ARTICLE 3 - SHARES SUBJECT TO
PLAN
Section
3.1 Available
Shares. The shares of Stock with respect to which Awards may be
made under the Plan shall be shares currently authorized but unissued, currently
held or, to the extent permitted by applicable law, subsequently acquired by the
Company as treasury shares, including shares purchased in the open market or in
private transactions.
Section
3.2 Share
Limitations.
(a) Share
Reserve. Subject to the following provisions of this Section
3.2, the maximum number of shares of Stock that may be delivered to Participants
and their beneficiaries under the Plan shall be equal to One Million Two Hundred
Fifty-Eight Thousand Five Hundred Thirty-Four (1,258,534) shares of
Stock.
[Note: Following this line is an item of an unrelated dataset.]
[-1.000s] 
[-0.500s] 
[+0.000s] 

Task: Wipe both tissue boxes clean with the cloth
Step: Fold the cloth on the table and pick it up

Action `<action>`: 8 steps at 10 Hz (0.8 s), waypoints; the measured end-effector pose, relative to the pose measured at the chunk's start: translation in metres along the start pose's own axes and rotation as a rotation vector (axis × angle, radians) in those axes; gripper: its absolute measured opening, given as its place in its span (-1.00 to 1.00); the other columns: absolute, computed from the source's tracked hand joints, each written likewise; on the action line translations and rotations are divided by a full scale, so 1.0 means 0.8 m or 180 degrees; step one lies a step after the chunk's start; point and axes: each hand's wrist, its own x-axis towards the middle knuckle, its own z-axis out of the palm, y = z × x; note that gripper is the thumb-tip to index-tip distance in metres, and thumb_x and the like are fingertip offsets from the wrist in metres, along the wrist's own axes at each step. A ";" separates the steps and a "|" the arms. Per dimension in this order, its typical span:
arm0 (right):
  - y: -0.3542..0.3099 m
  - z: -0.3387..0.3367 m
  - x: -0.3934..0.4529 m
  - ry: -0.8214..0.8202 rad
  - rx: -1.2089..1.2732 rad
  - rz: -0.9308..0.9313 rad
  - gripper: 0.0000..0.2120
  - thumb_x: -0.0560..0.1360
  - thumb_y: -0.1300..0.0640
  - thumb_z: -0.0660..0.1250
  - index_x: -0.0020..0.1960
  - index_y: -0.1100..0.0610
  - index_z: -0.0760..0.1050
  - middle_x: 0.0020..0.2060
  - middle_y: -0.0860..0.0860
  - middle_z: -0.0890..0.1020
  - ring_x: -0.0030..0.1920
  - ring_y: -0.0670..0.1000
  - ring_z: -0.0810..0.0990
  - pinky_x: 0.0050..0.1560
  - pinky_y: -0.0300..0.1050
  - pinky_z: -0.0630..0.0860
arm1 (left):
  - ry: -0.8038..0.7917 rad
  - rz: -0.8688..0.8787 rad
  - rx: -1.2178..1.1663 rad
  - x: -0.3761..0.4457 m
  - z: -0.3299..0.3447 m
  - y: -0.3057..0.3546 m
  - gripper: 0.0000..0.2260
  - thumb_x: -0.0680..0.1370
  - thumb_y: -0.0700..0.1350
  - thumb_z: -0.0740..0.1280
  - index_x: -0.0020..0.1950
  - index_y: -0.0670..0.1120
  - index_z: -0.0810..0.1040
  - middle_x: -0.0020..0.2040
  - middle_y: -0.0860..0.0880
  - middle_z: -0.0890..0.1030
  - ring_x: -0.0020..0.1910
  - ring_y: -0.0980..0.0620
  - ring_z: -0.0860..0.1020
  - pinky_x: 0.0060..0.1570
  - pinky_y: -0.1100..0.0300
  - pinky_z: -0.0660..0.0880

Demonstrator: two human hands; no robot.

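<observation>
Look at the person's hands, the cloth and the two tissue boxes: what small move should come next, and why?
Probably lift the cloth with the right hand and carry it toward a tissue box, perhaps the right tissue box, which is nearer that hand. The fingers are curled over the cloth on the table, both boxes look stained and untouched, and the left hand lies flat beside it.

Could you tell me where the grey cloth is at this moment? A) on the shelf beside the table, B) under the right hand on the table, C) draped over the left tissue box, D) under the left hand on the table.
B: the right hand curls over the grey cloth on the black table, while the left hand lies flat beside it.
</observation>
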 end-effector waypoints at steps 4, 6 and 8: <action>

The maximum number of shares of Stock that may be issued or
delivered pursuant to the exercise of Stock Options (all of which may be granted
as ISOs) and/or SARs, in the aggregate, is Eight Hundred Ninety-Eight Thousand
Nine Hundred Fifty-Three (898,953) shares of Stock. The maximum
number of shares of Stock that may be issued or delivered pursuant to Restricted
Stock Awards and/or Restricted Stock Unit Awards, in the aggregate, shall be
Three Hundred Fifty-Nine Thousand Five Hundred Eighty-One (359,581) shares of
Stock. The aggregate number of shares that may be delivered under the
Plan and the number of shares of Stock subject to outstanding Awards shall be
subject to adjustment as provided in Section 3.4.
(b) Computation of Shares
Available. For purposes of this Section 3.2 and in connection
with the granting of a Stock Option or SAR (other than a tandem SAR), a
Restricted Stock Award or a Restricted Stock Unit Award, the number of shares of
Stock available for the granting of additional Stock Options, SARs, Restricted
Stock Awards and Restricted Stock Unit Awards shall be reduced by the number of
shares of Stock in respect of which the Stock Option, SAR, Restricted Stock
Award or Restricted Stock Unit Award is granted or denominated. To
the extent any shares of Stock covered by an Award (including Restricted Stock
Awards and/or Restricted Stock Unit Awards) under the Plan are not delivered to
a Participant or beneficiary for any reason, including because the Award is
forfeited or canceled or because a Stock Option or SAR is not exercised, then
such shares shall not be deemed to have been delivered for purposes of
determining the maximum number of shares of Stock available for delivery under
the Plan. To the extent (i) a Stock Option is exercised by using an
actual or constructive exchange of shares of Stock to pay the Exercise Price,
(ii) shares of Stock are withheld to satisfy withholding taxes upon exercise or
vesting of an Award granted hereunder, or (iii) SARs are settled in
shares of Stock upon exercise, the number of shares of Stock available shall be
reduced by the gross number of Stock Options or SARs exercised rather than by
the net number of shares of Stock issued.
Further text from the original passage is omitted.